● REQUIRED ACTION
Of all the lines in the records below, copy only those that contain the string "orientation".

● EXCERPTED DATA
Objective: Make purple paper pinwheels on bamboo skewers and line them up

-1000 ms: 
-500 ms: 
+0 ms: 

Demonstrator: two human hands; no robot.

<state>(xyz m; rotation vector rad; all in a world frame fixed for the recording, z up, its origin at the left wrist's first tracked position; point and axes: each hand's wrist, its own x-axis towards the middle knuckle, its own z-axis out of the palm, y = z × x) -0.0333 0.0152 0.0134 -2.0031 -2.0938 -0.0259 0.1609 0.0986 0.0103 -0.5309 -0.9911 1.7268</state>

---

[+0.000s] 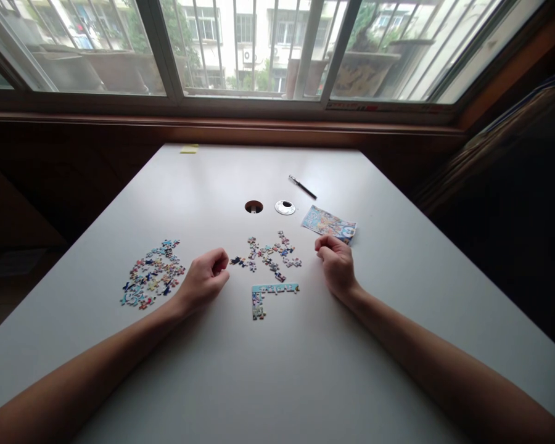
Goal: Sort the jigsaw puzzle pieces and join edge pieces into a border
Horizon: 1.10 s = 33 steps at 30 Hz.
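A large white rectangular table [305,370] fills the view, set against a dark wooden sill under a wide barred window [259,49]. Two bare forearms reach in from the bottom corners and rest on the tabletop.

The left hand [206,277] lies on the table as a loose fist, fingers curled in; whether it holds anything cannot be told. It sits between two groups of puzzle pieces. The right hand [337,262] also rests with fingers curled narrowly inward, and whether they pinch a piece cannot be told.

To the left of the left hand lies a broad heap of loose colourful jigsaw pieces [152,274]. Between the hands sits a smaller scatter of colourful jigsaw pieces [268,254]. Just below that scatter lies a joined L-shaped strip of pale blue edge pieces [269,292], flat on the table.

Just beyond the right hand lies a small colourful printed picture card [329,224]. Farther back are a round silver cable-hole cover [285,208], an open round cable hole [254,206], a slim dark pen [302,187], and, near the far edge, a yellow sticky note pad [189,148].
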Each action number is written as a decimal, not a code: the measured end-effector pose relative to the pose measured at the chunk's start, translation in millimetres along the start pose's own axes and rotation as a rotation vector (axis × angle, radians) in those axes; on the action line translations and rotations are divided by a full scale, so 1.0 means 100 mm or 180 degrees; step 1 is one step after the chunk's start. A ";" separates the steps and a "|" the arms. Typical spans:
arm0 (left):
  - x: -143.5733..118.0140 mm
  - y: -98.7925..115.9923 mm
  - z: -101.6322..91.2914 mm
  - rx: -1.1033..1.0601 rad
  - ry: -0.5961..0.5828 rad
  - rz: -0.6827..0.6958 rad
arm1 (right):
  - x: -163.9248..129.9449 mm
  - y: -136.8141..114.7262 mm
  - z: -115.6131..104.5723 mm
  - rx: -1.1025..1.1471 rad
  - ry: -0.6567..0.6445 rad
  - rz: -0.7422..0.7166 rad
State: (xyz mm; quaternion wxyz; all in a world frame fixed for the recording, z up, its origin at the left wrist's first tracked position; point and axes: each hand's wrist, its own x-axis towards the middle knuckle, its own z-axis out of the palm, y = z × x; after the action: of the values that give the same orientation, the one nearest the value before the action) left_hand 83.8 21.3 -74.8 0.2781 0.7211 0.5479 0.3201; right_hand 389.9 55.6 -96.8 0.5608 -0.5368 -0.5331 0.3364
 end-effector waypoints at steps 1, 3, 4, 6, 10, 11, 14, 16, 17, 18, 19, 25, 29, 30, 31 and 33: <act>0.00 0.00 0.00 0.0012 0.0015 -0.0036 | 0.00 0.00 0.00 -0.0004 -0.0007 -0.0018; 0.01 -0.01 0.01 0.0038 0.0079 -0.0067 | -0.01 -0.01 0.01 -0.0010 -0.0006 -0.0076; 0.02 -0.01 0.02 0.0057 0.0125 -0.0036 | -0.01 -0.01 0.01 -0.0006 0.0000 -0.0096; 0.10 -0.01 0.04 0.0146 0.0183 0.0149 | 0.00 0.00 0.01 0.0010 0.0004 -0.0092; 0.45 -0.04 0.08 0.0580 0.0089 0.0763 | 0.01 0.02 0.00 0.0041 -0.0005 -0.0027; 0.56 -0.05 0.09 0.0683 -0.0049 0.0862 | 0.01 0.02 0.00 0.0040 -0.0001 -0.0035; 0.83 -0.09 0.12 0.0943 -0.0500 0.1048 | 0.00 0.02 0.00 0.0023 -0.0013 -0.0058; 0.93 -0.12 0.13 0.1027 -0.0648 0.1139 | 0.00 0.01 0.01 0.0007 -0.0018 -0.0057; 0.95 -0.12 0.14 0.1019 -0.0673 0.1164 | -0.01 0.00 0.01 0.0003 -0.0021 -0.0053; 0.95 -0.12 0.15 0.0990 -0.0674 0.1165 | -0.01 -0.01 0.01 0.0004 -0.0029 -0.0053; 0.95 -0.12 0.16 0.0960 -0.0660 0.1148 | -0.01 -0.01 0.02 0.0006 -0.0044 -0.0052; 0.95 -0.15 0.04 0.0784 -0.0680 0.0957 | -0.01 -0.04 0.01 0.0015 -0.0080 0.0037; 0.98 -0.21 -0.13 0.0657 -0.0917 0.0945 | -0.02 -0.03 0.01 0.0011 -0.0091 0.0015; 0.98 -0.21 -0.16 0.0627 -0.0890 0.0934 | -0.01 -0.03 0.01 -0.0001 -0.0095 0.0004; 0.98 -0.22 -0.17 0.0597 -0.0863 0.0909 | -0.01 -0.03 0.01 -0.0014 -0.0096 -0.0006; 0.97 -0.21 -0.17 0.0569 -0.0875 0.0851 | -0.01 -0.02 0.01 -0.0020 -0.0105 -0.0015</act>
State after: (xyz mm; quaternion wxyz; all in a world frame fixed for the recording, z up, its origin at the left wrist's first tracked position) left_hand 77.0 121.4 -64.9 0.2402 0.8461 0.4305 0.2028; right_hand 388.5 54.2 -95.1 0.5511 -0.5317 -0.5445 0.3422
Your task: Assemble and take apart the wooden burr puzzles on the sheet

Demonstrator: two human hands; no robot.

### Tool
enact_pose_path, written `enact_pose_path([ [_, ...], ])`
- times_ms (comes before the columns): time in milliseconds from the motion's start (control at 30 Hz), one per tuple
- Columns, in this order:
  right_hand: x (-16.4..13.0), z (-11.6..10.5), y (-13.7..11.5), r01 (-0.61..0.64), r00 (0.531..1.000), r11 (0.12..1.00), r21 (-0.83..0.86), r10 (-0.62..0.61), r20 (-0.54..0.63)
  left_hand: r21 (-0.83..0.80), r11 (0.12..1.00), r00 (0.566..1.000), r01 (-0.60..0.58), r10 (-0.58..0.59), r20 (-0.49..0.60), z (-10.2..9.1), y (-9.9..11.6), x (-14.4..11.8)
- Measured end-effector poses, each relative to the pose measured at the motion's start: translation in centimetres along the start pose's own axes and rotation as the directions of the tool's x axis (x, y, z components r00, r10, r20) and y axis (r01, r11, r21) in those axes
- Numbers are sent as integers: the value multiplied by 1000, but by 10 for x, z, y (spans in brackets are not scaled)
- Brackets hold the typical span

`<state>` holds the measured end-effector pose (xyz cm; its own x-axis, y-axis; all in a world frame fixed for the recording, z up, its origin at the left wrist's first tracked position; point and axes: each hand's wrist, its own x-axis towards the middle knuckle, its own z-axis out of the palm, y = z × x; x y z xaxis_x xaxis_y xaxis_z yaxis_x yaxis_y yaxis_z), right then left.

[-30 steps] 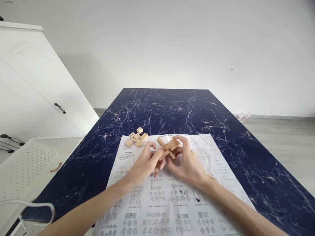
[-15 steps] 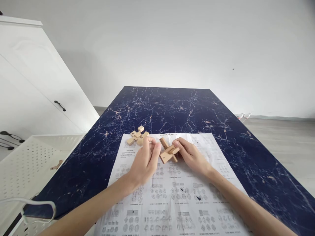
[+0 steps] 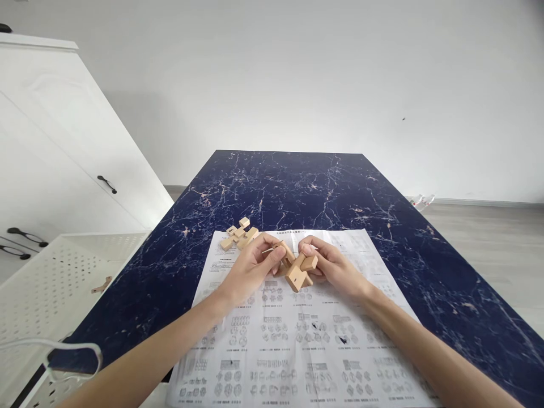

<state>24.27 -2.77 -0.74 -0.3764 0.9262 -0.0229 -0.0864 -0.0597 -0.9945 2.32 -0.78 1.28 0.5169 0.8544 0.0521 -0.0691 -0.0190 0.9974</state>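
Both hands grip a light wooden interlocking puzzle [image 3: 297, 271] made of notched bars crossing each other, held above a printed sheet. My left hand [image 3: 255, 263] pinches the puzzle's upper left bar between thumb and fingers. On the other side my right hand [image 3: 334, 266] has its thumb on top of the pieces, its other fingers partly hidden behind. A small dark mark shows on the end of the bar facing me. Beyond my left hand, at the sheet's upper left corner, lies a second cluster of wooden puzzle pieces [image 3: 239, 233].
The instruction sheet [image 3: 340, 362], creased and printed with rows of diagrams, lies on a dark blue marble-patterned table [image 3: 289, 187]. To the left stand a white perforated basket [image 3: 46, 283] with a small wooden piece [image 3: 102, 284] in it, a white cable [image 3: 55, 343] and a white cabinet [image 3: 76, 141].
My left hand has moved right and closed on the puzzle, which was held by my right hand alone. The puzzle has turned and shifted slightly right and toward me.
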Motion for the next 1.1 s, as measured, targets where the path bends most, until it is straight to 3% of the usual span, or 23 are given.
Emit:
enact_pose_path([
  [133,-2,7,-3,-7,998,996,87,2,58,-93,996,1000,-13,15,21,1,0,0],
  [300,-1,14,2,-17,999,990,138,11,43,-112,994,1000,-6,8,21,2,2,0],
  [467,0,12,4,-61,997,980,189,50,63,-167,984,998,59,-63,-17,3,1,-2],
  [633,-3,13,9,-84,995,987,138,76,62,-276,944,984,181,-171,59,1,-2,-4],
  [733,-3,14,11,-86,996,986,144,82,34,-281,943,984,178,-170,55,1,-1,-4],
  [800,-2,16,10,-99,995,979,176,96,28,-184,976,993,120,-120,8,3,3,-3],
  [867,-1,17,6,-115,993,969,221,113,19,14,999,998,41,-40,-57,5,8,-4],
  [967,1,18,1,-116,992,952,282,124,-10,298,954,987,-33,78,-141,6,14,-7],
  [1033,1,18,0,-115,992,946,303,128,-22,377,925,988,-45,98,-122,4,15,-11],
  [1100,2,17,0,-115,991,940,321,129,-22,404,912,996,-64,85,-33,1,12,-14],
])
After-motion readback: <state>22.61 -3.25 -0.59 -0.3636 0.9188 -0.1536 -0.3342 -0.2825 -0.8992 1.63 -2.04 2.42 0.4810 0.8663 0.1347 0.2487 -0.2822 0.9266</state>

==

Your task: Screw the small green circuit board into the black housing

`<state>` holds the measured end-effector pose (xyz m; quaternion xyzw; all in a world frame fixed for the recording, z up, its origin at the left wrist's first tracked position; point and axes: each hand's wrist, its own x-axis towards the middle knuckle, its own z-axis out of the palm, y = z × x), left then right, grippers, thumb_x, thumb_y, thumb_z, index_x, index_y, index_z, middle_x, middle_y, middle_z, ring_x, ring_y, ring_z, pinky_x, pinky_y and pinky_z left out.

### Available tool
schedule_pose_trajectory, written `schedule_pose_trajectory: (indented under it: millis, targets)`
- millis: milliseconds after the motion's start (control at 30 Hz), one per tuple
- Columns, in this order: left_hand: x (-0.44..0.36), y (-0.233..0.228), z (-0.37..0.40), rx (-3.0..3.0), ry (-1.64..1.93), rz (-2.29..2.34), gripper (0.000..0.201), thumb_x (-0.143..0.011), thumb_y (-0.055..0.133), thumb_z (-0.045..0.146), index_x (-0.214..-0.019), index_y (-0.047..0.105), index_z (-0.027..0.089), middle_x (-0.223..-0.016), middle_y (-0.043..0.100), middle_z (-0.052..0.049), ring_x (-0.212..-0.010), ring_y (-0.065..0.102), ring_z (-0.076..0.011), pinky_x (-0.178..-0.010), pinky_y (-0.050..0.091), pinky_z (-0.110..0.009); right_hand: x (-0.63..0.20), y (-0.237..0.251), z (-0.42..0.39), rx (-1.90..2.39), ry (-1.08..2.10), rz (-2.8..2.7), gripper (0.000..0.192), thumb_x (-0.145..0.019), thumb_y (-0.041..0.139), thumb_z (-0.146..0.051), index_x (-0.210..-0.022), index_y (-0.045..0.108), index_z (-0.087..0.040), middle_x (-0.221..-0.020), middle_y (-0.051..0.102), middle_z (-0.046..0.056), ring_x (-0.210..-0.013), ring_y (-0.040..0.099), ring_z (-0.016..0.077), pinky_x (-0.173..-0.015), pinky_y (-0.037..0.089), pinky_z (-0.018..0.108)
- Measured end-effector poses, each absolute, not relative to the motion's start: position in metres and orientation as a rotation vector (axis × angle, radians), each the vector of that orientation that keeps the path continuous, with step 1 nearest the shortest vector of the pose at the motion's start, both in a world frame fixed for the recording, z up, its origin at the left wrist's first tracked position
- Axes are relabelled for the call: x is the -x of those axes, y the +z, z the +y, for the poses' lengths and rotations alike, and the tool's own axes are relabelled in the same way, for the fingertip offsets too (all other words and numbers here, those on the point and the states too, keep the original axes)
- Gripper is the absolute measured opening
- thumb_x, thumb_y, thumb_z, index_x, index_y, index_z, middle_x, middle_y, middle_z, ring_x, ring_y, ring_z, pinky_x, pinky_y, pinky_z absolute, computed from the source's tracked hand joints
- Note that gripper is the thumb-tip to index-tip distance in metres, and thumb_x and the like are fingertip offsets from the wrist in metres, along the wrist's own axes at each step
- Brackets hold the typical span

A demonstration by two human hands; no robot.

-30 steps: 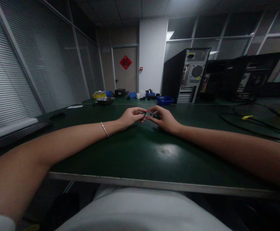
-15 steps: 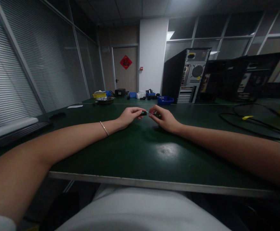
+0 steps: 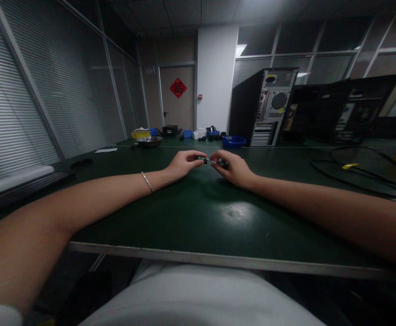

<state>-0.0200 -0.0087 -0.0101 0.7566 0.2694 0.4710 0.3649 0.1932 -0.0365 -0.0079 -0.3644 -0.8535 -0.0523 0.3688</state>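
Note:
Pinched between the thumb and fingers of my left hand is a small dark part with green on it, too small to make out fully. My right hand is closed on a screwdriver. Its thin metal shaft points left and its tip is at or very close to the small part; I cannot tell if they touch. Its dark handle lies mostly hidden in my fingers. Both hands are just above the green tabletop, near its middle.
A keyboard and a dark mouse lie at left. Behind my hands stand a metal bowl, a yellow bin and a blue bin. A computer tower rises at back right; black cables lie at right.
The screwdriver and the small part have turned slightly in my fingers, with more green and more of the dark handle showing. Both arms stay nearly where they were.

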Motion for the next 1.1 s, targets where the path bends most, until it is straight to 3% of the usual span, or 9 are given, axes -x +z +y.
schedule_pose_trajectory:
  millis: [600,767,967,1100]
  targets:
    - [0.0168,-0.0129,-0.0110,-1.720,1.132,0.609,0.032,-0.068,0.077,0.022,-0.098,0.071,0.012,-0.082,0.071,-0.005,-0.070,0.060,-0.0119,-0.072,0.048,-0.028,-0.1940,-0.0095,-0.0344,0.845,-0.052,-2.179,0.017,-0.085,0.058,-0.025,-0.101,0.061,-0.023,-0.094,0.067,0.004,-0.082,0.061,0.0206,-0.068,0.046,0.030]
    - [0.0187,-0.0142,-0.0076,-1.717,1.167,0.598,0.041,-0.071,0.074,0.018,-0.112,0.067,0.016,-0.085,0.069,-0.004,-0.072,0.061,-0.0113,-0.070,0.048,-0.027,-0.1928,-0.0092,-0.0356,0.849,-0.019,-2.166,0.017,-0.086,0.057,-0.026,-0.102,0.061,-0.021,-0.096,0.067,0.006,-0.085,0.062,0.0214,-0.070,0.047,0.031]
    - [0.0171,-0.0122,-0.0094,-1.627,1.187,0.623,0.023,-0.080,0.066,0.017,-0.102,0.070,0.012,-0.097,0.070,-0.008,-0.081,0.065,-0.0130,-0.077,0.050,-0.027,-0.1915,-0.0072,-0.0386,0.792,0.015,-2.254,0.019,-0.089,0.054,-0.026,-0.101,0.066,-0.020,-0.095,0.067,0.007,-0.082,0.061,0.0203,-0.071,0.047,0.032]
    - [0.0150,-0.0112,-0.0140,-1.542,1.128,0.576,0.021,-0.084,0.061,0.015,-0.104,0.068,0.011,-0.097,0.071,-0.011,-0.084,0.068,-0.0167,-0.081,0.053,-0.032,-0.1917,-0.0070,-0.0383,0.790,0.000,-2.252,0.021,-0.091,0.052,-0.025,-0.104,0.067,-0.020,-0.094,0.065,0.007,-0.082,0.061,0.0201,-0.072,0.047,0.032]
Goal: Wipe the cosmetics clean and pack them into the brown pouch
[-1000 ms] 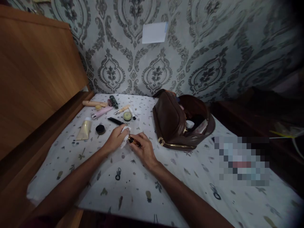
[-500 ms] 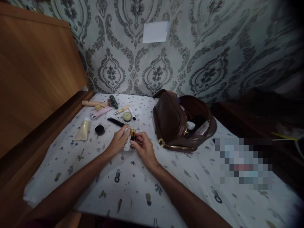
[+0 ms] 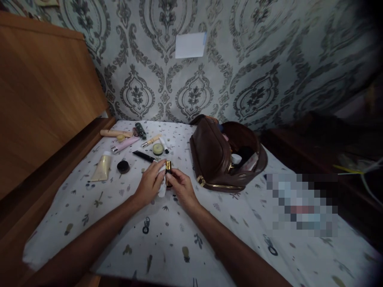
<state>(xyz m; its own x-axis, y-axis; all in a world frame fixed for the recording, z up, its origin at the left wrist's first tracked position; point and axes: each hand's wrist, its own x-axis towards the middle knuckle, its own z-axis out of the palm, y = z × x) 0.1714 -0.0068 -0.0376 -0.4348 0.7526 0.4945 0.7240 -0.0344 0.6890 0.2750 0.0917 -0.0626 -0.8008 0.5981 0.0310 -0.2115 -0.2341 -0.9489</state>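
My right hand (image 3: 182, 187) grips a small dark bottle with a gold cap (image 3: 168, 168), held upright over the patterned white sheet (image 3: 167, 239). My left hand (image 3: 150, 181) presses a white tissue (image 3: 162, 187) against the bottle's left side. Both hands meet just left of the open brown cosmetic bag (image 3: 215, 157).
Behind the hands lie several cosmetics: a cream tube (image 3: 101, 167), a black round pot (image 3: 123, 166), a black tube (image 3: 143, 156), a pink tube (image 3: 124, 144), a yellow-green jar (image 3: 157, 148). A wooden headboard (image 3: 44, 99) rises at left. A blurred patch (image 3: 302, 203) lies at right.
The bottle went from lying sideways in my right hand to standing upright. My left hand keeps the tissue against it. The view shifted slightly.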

● RESPONSE TO THIS TASK
State: (xyz mm; quaternion wxyz; all in a world frame fixed for the recording, z up, its origin at the left wrist's first tracked position; point and axes: each hand's wrist, its own x-axis towards the middle knuckle, its own z-axis out of the palm, y = z × x; after the action: of the values that give the same orientation, the one nearest the value before the action) left_hand 83.8 21.3 -74.8 0.2781 0.7211 0.5479 0.3201; right_hand 389.9 55.6 -96.8 0.5608 -0.5368 -0.5331 0.3364
- Measured end-effector poses, each absolute, not relative to the motion's start: position in metres and orientation as a rotation vector (axis × angle, radians), each the vector of that orientation that keeps the path continuous, with step 1 nearest the shortest vector of the pose at the motion's start, both in a world frame fixed for the recording, z up, its origin at the left wrist's first tracked position

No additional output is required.